• [Work instructions]
Lines below starting with the line with "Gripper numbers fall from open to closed" and going on through the line with "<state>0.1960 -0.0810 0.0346" must be output exactly; the rest of the records must be left out.

--- Raw data Enclosed Below ---

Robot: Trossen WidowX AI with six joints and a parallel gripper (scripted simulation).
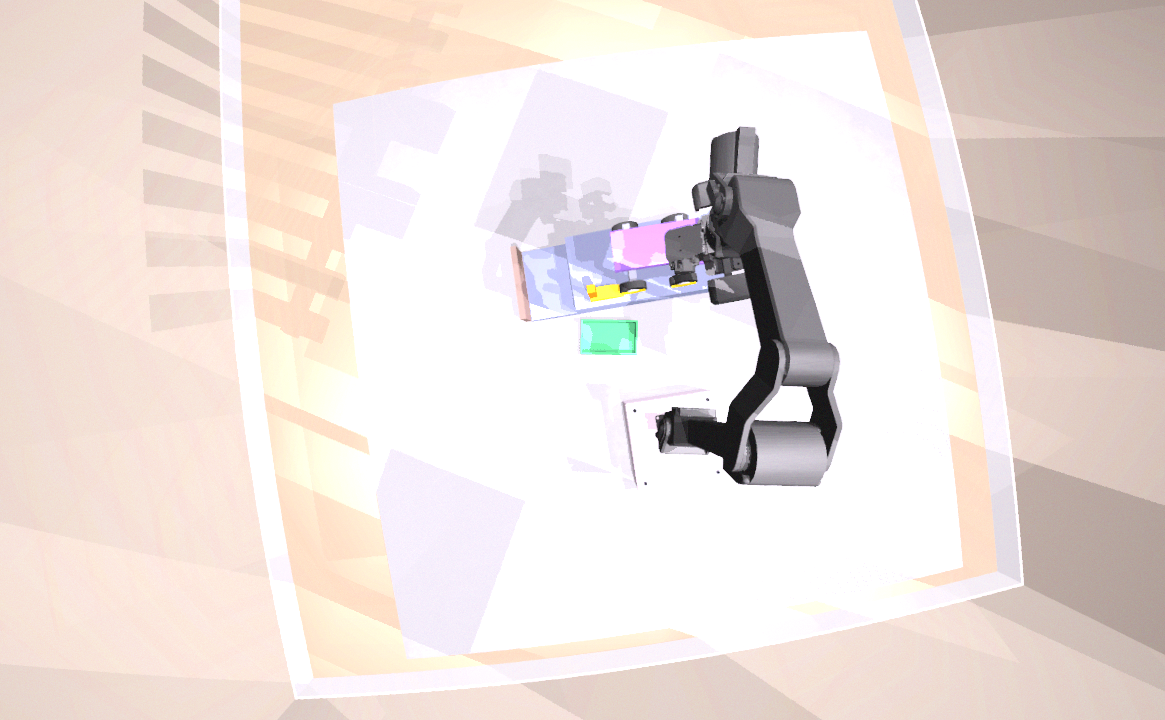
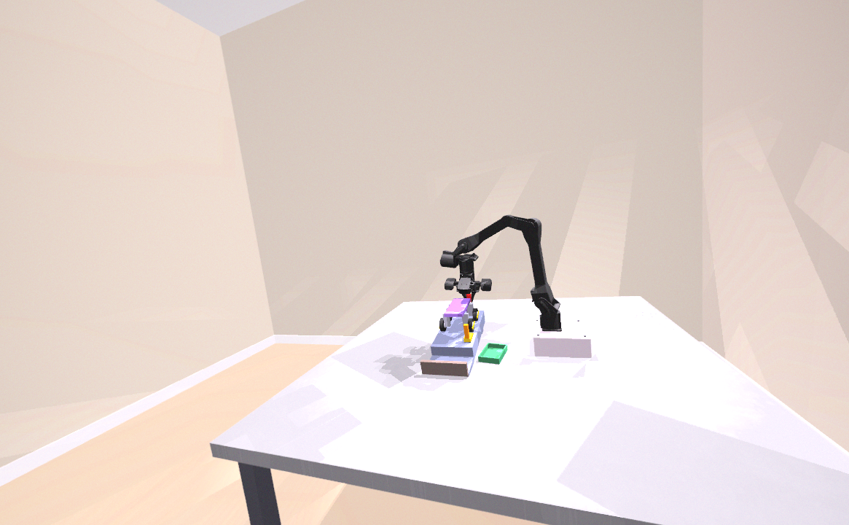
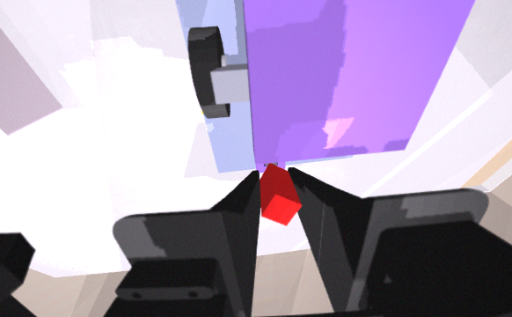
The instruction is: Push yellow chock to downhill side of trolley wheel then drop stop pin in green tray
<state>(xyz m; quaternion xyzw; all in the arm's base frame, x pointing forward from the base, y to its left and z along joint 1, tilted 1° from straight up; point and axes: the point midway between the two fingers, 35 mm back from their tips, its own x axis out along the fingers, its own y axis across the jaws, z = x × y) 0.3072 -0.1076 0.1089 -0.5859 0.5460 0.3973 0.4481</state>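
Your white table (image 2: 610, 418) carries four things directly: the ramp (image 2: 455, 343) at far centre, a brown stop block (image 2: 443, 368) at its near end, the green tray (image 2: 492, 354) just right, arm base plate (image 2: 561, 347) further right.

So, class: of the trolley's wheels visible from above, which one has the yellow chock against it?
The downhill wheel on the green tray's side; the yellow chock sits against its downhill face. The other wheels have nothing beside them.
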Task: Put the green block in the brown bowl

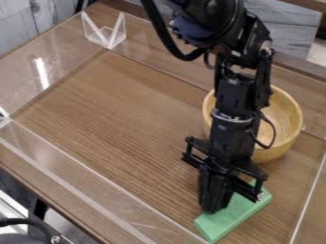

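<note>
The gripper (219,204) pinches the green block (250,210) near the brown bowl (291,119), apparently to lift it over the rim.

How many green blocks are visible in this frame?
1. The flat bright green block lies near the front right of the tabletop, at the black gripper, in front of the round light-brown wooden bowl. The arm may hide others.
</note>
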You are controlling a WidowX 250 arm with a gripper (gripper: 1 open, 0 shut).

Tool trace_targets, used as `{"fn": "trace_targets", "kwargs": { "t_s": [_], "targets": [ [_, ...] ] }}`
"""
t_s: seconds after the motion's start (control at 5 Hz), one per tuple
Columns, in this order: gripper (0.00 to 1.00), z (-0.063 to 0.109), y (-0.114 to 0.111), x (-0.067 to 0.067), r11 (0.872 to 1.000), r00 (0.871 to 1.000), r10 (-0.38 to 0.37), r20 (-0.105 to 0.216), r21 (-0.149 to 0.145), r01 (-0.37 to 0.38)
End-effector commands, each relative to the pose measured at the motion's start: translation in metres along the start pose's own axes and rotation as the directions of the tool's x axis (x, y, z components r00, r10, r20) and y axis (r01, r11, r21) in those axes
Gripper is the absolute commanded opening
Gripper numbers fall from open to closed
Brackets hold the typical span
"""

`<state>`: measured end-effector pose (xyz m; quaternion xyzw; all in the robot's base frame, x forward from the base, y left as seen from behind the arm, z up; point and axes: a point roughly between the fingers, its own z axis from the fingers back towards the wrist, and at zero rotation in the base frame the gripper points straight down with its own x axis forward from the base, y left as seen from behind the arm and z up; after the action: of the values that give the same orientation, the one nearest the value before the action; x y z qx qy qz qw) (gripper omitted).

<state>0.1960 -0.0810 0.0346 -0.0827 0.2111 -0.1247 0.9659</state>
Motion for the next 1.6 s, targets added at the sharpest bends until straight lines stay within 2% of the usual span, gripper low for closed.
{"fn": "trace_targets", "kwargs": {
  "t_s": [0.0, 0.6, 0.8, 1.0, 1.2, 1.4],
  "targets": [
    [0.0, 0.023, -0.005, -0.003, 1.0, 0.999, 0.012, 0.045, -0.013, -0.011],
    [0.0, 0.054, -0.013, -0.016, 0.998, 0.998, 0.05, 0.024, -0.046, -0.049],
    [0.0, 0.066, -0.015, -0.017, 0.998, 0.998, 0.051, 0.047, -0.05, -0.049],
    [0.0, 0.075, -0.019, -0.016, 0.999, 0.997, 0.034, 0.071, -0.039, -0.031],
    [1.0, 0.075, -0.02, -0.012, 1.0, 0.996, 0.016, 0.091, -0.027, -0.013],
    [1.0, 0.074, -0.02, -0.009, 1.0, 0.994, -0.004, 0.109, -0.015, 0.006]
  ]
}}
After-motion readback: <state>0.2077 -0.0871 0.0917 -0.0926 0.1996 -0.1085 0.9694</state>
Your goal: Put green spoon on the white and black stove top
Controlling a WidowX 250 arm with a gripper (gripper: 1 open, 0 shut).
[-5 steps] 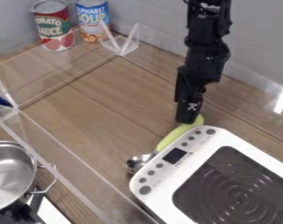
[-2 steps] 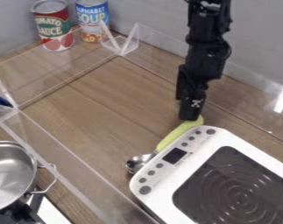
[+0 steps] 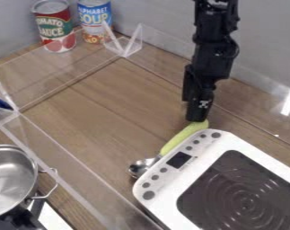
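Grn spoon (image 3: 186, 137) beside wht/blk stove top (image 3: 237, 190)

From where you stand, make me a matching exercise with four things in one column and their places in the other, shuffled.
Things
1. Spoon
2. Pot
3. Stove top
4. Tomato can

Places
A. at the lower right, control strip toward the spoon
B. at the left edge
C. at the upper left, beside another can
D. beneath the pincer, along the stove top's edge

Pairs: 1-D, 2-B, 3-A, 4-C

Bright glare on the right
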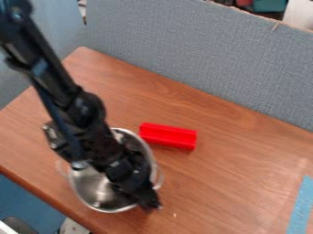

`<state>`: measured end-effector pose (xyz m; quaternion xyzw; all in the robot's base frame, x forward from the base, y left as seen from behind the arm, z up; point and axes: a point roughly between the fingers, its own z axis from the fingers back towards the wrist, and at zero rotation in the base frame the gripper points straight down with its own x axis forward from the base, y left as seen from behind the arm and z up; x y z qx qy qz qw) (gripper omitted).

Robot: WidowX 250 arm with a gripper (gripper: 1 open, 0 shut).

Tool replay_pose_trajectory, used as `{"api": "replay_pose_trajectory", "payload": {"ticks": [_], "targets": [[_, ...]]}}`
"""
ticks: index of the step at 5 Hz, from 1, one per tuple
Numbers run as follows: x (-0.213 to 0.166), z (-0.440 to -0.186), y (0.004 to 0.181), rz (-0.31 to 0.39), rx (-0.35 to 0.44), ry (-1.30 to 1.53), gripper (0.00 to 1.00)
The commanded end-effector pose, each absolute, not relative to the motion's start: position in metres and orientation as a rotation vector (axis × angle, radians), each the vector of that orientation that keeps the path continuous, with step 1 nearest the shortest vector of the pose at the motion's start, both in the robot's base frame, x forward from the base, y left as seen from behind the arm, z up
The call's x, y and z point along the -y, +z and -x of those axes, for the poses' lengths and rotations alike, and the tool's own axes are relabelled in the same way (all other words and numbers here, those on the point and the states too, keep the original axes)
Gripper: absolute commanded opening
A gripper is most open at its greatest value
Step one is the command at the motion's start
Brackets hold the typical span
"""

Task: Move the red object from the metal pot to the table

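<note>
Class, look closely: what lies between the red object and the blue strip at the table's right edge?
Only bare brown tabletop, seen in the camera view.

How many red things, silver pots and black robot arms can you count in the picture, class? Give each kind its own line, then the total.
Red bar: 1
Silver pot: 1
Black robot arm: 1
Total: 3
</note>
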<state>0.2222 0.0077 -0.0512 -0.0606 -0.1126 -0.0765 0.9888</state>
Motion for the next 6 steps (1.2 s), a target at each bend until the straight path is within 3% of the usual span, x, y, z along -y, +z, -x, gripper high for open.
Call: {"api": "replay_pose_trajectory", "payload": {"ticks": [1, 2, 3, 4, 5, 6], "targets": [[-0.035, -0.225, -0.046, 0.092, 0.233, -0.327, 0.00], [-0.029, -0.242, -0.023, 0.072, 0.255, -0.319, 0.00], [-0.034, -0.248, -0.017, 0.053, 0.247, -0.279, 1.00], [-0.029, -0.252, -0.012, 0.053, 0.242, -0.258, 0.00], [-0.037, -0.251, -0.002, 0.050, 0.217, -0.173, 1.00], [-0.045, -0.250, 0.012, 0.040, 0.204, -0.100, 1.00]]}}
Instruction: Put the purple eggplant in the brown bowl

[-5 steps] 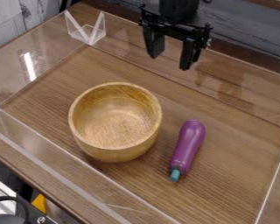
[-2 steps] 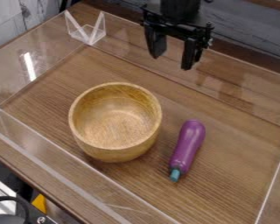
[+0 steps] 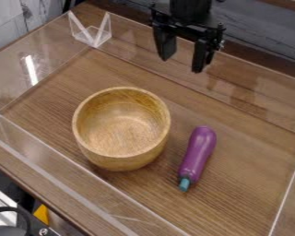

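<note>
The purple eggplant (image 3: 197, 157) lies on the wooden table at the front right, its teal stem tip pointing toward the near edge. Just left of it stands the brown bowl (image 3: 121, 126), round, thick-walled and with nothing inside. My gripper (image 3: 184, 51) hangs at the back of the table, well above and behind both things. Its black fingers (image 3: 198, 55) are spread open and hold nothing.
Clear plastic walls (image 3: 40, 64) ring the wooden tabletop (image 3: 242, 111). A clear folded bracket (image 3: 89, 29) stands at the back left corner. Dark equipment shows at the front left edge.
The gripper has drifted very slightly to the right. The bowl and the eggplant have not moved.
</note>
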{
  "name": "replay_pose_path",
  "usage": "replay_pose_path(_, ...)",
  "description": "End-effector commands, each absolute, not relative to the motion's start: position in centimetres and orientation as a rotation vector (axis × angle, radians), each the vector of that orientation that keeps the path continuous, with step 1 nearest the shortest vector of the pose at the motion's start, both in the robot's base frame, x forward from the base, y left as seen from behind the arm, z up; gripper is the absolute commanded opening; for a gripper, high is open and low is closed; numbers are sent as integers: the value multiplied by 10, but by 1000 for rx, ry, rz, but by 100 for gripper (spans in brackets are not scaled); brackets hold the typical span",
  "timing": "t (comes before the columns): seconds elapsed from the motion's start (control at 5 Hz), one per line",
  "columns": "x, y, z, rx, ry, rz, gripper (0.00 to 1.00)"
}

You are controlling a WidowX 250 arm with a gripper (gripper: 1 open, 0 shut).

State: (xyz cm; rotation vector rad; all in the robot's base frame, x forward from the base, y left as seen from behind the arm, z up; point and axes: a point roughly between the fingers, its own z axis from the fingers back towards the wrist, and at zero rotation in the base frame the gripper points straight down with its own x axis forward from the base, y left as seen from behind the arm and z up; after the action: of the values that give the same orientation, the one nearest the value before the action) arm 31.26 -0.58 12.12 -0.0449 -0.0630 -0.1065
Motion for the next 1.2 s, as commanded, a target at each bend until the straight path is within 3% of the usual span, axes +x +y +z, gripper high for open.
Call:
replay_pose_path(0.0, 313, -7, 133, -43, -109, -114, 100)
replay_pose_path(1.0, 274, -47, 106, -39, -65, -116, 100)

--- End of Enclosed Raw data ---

• [Response to the task]
Gripper numbers fall from open to closed
Brackets hold the typical span
"""

`<state>`: measured end-effector pose (xyz m; quaternion xyzw; all in the robot's base frame, x forward from the base, y left as seen from behind the arm, z up; point and axes: a point roughly between the fingers, its own z axis from the fingers back towards the wrist, and at zero rotation in the base frame the gripper points straight down with its own x axis forward from the base, y left as seen from behind the arm and z up; after the action: of the values that give the same orientation, the one nearest the value before the action; x y z qx qy qz qw) (gripper omitted).

<state>0.1960 -0.0810 0.0346 -0.0827 0.2111 -0.1247 0.9659</state>

This response is now finished.